── Records supplied
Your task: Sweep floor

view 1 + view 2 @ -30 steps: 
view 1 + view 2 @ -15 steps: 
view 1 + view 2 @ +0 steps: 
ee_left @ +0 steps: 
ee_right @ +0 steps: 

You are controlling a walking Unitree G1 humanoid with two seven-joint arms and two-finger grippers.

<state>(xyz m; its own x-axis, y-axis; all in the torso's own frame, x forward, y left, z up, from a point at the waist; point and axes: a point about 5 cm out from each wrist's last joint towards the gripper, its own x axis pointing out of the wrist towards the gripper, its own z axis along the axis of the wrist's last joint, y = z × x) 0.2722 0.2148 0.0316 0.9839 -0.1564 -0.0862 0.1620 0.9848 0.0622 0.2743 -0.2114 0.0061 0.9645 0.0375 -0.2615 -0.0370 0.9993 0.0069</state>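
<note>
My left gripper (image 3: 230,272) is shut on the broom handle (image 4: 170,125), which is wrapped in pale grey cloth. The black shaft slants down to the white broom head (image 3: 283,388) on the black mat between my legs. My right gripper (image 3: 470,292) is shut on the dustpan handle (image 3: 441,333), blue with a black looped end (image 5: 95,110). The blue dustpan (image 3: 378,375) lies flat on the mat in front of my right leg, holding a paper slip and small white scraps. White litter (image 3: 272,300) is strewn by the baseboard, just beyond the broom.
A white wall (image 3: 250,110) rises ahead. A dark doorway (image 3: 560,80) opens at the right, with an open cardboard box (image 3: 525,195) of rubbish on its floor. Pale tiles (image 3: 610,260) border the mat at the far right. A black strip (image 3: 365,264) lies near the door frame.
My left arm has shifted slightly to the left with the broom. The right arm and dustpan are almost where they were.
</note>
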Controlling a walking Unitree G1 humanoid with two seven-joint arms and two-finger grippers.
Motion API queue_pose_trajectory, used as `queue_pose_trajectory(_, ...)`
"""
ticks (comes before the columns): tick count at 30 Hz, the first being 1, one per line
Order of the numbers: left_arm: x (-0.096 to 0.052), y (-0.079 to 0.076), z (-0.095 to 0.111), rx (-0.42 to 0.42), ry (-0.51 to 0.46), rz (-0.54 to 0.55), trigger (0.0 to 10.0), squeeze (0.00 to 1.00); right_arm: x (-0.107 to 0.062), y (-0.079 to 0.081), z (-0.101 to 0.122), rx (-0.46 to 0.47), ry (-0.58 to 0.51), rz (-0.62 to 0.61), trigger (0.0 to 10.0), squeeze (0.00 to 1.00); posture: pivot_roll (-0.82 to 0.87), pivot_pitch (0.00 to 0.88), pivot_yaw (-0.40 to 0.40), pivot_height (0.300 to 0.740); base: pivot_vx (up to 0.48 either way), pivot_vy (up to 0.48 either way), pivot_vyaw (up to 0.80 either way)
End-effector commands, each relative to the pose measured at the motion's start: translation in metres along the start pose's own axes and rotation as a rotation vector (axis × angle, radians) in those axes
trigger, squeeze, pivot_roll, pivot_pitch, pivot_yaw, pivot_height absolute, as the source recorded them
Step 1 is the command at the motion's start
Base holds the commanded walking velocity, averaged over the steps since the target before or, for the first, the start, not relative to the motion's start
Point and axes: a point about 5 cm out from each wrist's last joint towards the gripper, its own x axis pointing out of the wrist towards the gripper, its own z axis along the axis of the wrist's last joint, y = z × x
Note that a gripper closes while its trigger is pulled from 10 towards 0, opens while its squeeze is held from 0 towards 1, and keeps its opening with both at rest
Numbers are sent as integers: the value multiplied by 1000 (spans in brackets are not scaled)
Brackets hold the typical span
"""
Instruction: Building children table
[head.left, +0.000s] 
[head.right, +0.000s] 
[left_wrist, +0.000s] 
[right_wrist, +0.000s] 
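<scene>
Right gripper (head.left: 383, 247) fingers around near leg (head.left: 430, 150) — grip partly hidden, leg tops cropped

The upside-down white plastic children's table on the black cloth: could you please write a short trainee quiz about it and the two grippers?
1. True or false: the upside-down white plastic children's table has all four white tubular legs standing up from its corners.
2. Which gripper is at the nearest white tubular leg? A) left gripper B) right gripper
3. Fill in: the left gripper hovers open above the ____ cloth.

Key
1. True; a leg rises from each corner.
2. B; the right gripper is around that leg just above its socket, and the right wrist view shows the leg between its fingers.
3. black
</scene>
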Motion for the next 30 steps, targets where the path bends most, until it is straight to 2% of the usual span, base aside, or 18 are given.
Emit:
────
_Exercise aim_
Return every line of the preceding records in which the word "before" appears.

_Output for this task_
ticks (comes before the columns): tick count at 30 Hz, the first being 1, one per line
Base holds the commanded walking velocity, averaged over the steps since the target before or, for the first, the start, not relative to the motion's start

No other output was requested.